The duodenum has been described as a C-shaped or horseshoe-shaped segment of the small intestine. It is located below the stomach. 

The duodenum can be separated into four segments. Each segment has a different structure and shape and performs a different function. The lining of the duodenum is composed of four layers, each with its own specialized function.

The duodenum received its name due to its size. In Latin, duodenum translates to "12 fingers," which is the approximate length of the organ. 


The duodenum’s “C” shape surrounds the pancreas, which provides it with pancreatic enzymes for digestion. The duodenum also connects to the liver via a structure called the hepatoduodenal ligament. This junction is where the duodenum receives bile to mix with chyme, an important part of the chemical digestive process.

Segments of the Duodenum

The four segments of the duodenum are:

  1. The first segment is called the superior segment and it contains the duodenal bulb or cap. It is the first 2 cm of the duodenum, immediately distal to the pylorus. The duodenal bulb connects to the liver via the hepatoduodenal ligament. This connection allows nutrients to move from the small intestine to the liver. It also allows the duodenum to receive bile from the liver.
  2. The descending duodenum is located above the right kidney and extends down.
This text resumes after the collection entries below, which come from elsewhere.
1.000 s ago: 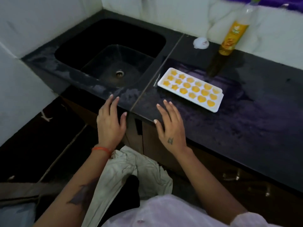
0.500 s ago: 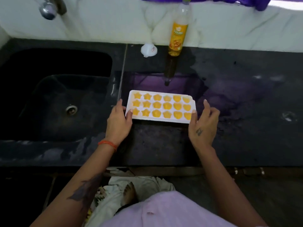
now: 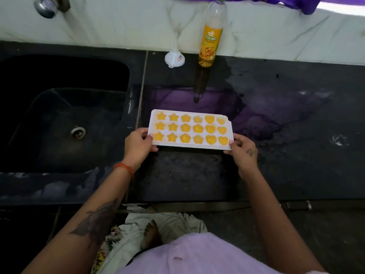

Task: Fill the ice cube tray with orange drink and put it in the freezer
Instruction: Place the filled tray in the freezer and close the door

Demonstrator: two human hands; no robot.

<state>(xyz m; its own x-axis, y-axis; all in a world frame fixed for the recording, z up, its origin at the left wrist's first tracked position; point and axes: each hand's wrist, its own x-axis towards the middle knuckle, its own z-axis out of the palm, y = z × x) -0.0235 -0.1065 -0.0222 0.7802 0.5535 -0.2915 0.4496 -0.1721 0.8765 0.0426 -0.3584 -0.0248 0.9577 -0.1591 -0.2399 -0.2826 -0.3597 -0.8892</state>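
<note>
A white ice cube tray [image 3: 190, 145] with star, flower and heart cells full of orange drink is over the dark counter [image 3: 286, 135]. My left hand [image 3: 138, 147] grips its near-left corner, thumb on the rim. At the near-right corner my right hand [image 3: 242, 150] pinches the tray. Whether the tray is off the counter I cannot tell. The orange drink bottle [image 3: 211, 34] stands upright against the back wall, its upper part empty.
A small white funnel [image 3: 174, 58] lies left of the bottle. A dark sink [image 3: 65, 107] with a drain fills the counter's left side, with a tap [image 3: 46, 5] above. Cloth lies on the floor by my foot.
My hands came from the counter's front edge to the two ends of the tray and now hold its near corners. The tray has shifted slightly toward me.
</note>
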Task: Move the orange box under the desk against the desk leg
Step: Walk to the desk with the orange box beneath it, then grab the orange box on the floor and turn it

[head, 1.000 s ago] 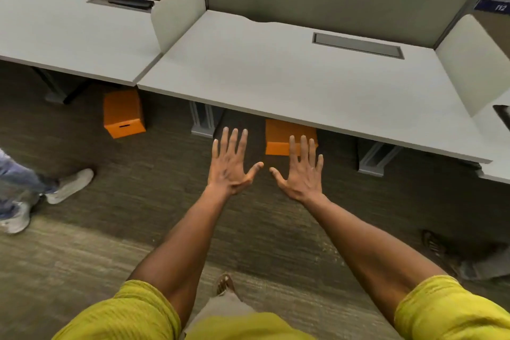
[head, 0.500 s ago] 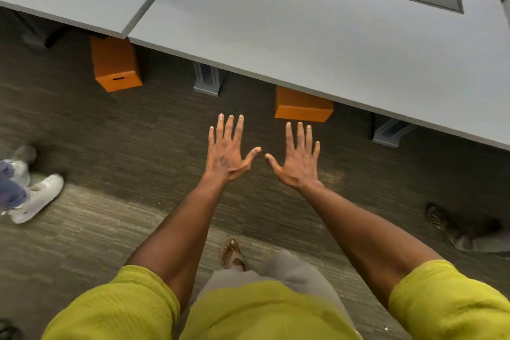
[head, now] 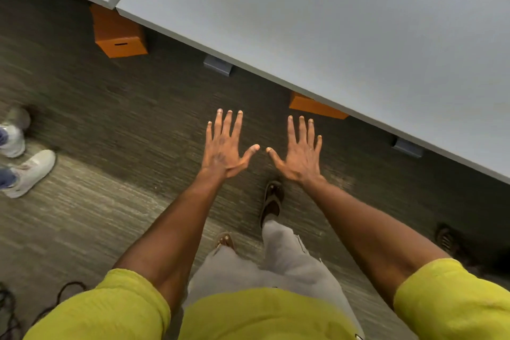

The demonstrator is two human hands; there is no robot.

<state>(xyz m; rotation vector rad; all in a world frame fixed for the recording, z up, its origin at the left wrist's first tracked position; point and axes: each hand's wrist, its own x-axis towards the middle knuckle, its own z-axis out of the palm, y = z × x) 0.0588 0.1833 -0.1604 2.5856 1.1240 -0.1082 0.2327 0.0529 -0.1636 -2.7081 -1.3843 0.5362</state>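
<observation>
I see my left hand (head: 224, 148) and right hand (head: 301, 152) at frame centre, each grip spread wide apart, holding nothing above the grey carpeted floor (head: 116, 119). The flat orange cardboard box (head: 314, 108) peeks from under the pale grey table (head: 345, 30), just above my right fingertips (head: 300, 120).

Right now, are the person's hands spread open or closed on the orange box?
Spread open. Both the left hand and right hand show splayed fingers above the carpet, holding nothing; the orange box sits apart, mostly hidden under the desk.
</observation>
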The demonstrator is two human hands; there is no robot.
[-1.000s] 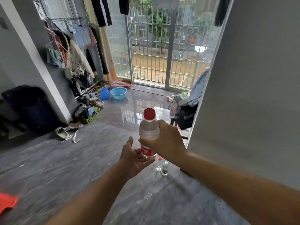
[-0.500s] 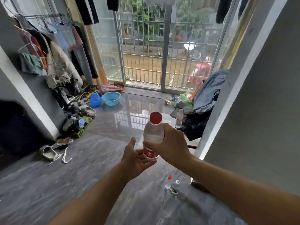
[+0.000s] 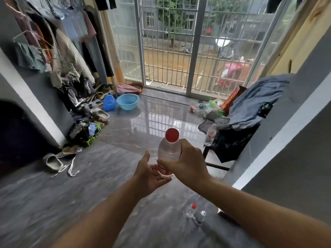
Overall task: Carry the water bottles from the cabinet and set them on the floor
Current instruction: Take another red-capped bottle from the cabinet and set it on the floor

It connects to the pancreas via a small tube called the pancreatic duct, which feeds enzymes into the duodenum to help break down food. The common bile duct carrying bile from the liver also enters this second part of the duodenum.
  3. The transverse duodenum, commonly called the inferior or horizontal part, extends horizontally across the abdomen. It is located in front of the aorta and travels from right to left, behind a network of blood vessels.
  4. The ascending part of the duodenum extends up, passing atop or slightly to the left of the aorta. This final segment leads to the jejunum, the middle portion of the small intestine.

When the common bile duct is blocked, it can lead to jaundice.

Layers of the Duodenum

The walls of the duodenum are composed of four layers. Sometimes called duodenum histology, to describe the cells and tissues, these layers include:

  1. The mucosa layer is the innermost layer made up of mucus glands and microvilli, the fingerlike projections that work to absorb nutrients. 
  2. The submucosa layer is primarily composed of connective tissue. It has a rich network of blood vessels and nerves traveling the length of the duodenum. This submucosal layer also contains Brunner’s glands, which secrete mucus to help enable food to move through, and bicarbonate. Bicarbonate is a chemical that neutralizes acid in the chyme ahead of further digestion.
  3. The muscularis externa layer is made up of smooth muscle tissue that's responsible for contractions in the GI tract. The muscles churn the chyme, mix it with digestive enzymes, and cause the food to move into the jejunum. This muscle movement is called peristalsis.
  4. The serosal layer, which is the outermost layer of the duodenum. It is composed of squamous epithelium, a single layer of flat cells that provides a barrier to other organs. 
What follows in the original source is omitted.